The Trump campaign lawsuit was filed against Joe P. Gloria, registrar of voters in Clark County, which includes Las Vegas. It claimed that he kept certain polling locations, some in predominately Latino areas, open for “two hours beyond the designated closing time” on Friday, the last night of early voting.

The lawsuit claimed that at four Las Vegas early voting sites, including the Hispanic grocery store Cardenas, voters were allowed to vote on Friday, even if they arrived at the location after 8 p.m., when early voting officially closed.

The Trump campaign in the complaint requested that the early vote ballots cast at the locations in question not be “co-mingled or interspersed” with other ballots while the issue is litigated.

The judge, at Tuesday’s hearing, was visibly frustrated by the Trump campaign’s request, particularly as it appeared the campaign had not first gone through the administrative route of asking the Nevada secretary of state to look into the issue.

“Are [the votes] not to be counted?” she said. “What are you saying? Why are we here? You want to preserve the poll data? That is offensive to me.
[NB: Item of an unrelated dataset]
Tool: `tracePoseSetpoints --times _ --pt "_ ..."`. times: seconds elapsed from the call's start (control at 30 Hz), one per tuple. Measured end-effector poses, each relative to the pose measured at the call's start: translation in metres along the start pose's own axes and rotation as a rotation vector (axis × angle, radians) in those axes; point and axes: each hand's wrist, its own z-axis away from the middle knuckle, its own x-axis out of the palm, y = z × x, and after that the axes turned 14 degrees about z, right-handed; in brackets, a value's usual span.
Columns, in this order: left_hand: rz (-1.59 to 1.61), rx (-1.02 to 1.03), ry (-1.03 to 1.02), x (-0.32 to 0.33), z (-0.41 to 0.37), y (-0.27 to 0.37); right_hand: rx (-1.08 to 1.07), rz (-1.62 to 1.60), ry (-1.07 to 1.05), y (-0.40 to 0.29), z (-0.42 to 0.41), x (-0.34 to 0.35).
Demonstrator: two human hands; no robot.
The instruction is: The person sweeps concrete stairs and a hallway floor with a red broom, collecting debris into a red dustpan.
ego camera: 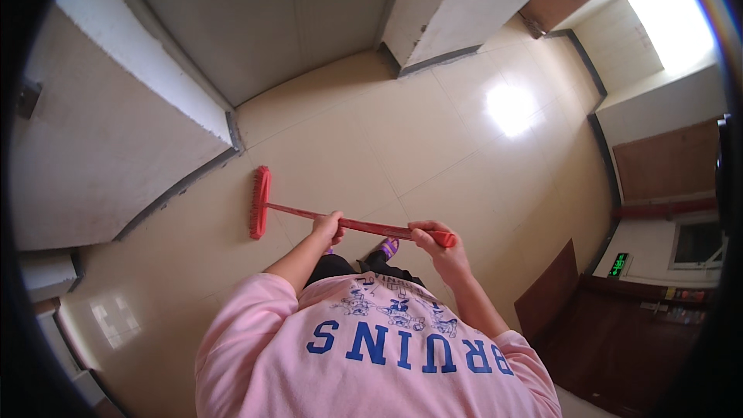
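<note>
A red push broom (371,226) slants across the floor before me, held in both hands. My left hand (329,228) is wrapped around the middle of its handle. Close to the handle's top end, my right hand (440,248) grips it with the thumb along the near side. The broom head (262,202) is off to the left on the tiled floor (348,151), its red bristles turned toward the left wall. Below the handle a foot in a purple sandal (390,247) shows; the other foot is mostly hidden by my left arm and black trousers.
A white wall with a dark skirting (174,193) stands left of the broom head. Ahead are a grey door (273,17) and a wall corner (398,67). A dark brown open door (621,337) and a lit green sign (619,265) are at the right.
</note>
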Motion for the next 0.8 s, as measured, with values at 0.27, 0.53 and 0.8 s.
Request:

Why don’t we wait to see if the secretary of state wants to do this?”

A representative for the county said at Tuesday’s hearing that, unlike on Election Day, the protocol for early voting is that polling places can stay open for as long as there is a line and workers can declare them closed once no one is left in line. She said those who arrive while there is still a line can vote, regardless of the time.

The county representative also said it would not be feasible to separate out the ballots cast by voters who allegedly got in line after 8 p.m., but that they have records to keep track of which machines were at which polling places, in the case that a result is contested.

Even after the county had signaled that it would preserve the relevant information — including the record of the elections officials working the particular sites — the lawyer for the Trump campaign still asked the judge to issue an order demanding they do as such.

“So you still think you’re somehow entitled to an order in your favor? Why?” Sturnam said, noting that the elections office, as a public agency, is already obligated to keep the records.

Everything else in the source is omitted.